By no coincidence the largest character of all in our exhibition is the mysterious “One” at the beginning and end of everything, at first glance an extremely simple horizontal stroke which is nevertheless considered the most comprehensive statement about each calligrapher’s soul.

A style antithesis of this character is the work affixed on the bulkiest screen divider in our exhibition, which represents a part in verse from the 16th book of the Lotus Sutra called “The Eternal Lifespan”. The screen is a testimony of incredible concentration (all of the 510 characters must be written on a single breath), excellent mastery of the calligraphy craft, but also of Shōko’s ability to manifest her original style in a seemingly routine form.

I have already mentioned that the Buddhist segment contains the heaviest works, but at the same time we may find the airiest ones here as well. The segment’s closing calligraphy in two parts expresses the utterly free manifestation of the Buddha-like spirit is entirely drawn with a “dry brush”, which seems as if dipped to one part of ink and one part of air. One of this segment’s – as well as the entire exhibition’s – spatial dominants is a four-character artefact whose airiness is by far more sophisticated, and is employed in several layers. Its theme isn’t purely Buddhist, although it’s is inseparably connected with the world of a Buddhist monastery and religion. It depicts the deities of wind and lightning (Fūjin and Raijin), which thanks to the negative trace of the empty stroke literally dazzlingly shine and blow furiously. Moreover the artefact preserves the typical composition of the art which inspired it: its centre of gravity lies in empty space where lines of force flow like electric discharges between two clouds. In this respect we should speak of spaciousness rather than airiness. Even though it is a world premiere for this particular piece, the screen with the same content is well known to Japanese people. It could be considered Shōko’s most famous work altogether. It is on permanent display in Kyoto’s Kennin-ji shrine, close to a famous painting of the same deities, as its calligraphic analogy. Shōko has decided to create a work with the same theme once more – and I personally believe she did so in no less impressive manner.

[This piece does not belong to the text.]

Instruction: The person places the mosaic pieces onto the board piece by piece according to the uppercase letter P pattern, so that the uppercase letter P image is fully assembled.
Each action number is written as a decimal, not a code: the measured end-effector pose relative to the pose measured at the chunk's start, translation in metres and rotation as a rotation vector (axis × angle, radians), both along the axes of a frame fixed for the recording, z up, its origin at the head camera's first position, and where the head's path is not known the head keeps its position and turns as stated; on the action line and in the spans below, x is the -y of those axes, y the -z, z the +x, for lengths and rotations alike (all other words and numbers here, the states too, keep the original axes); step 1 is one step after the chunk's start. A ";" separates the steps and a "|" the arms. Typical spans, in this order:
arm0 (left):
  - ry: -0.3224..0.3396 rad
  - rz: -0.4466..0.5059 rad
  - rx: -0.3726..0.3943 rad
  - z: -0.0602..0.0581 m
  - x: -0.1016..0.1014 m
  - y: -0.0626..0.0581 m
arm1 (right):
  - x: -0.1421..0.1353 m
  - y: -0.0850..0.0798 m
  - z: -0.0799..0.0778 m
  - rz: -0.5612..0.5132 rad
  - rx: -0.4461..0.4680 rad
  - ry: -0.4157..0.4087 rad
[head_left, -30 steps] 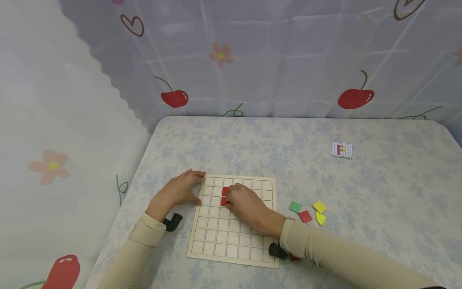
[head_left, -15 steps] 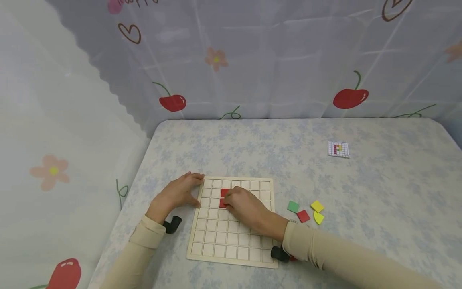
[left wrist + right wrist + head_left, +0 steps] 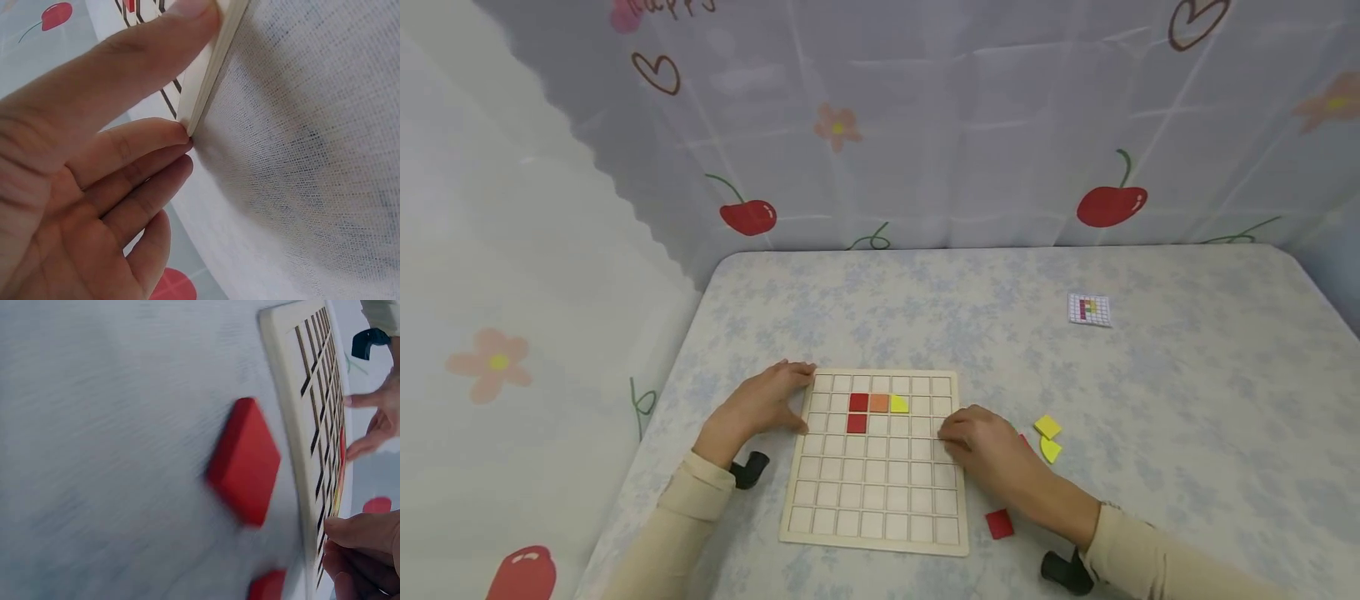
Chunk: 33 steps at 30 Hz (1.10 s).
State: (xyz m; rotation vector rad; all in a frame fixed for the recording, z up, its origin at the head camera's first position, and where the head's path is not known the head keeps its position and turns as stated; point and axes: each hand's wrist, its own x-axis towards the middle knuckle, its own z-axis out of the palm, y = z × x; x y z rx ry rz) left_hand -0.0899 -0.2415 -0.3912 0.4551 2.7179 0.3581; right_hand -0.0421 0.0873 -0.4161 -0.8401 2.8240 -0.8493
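Note:
The left hand rests at the left edge of a pale gridded board. Its thumb lies on the board's rim and its fingers meet the corner, in the left wrist view. The right hand is over the board's right edge, fingers loosely bent; no tile shows between thumb and fingers in the right wrist view. On the board sit two red square tiles, the upper and lower, an orange square tile and a yellow quarter-round tile.
Right of the board lie a red tile, a yellow square tile and a yellow quarter-round tile. Another red tile is mostly hidden behind the right hand. A small printed pattern card lies at the back right.
The right hand has moved right from the board's middle to its right edge, uncovering the orange and yellow tiles and a loose red tile. The green tile is now hidden. The left hand stays.

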 end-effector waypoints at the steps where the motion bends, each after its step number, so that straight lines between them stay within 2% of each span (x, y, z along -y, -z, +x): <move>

Entering the final segment of the exhibition feels as if a view of an endless mountain range opened in front of us. This part is dedicated to Chinese and Japanese poetry of hobos and eccentrics, and at the first glance it radiates joyful freedom and sing-song lightness. The characters seem as if dancing among clouds. Here is the sovereign place of Hanshan, the eccentric ascetic from the Cold Mountain, but also famous Japanese haiku authors beginning with master Bashō (1644 – 1694). The intoxication with world and life, as well as the illusion of almost dancing moves, are typical for the interpretation of the familiar quotation “The phoenix is flying in, Kirin (the fabled cross between deer, dragon and horse) appears”, under which the last of the screens literally buckles.

Walking through the exposition we have been liberated from the classroom desks guarded by the Meiji-era mentors and through the gloom of monastery halls we have climbed to the very peaks of mythical mountains. I have no doubt that on the way back, when looking at all the exhibited art, we will see a completely different perspective. When we planned the exhibition we tried to make it tell a story that makes sense from the beginning – all the way back to the beginning. We set off from Shōko’s simple-mindedly smiling face – and now we are coming back to it. If the pre-requisite for mastery in any of the traditional Japanese disciplines is the ability to preserve the mind of a beginner, then Shōko is unmatched master par excellence …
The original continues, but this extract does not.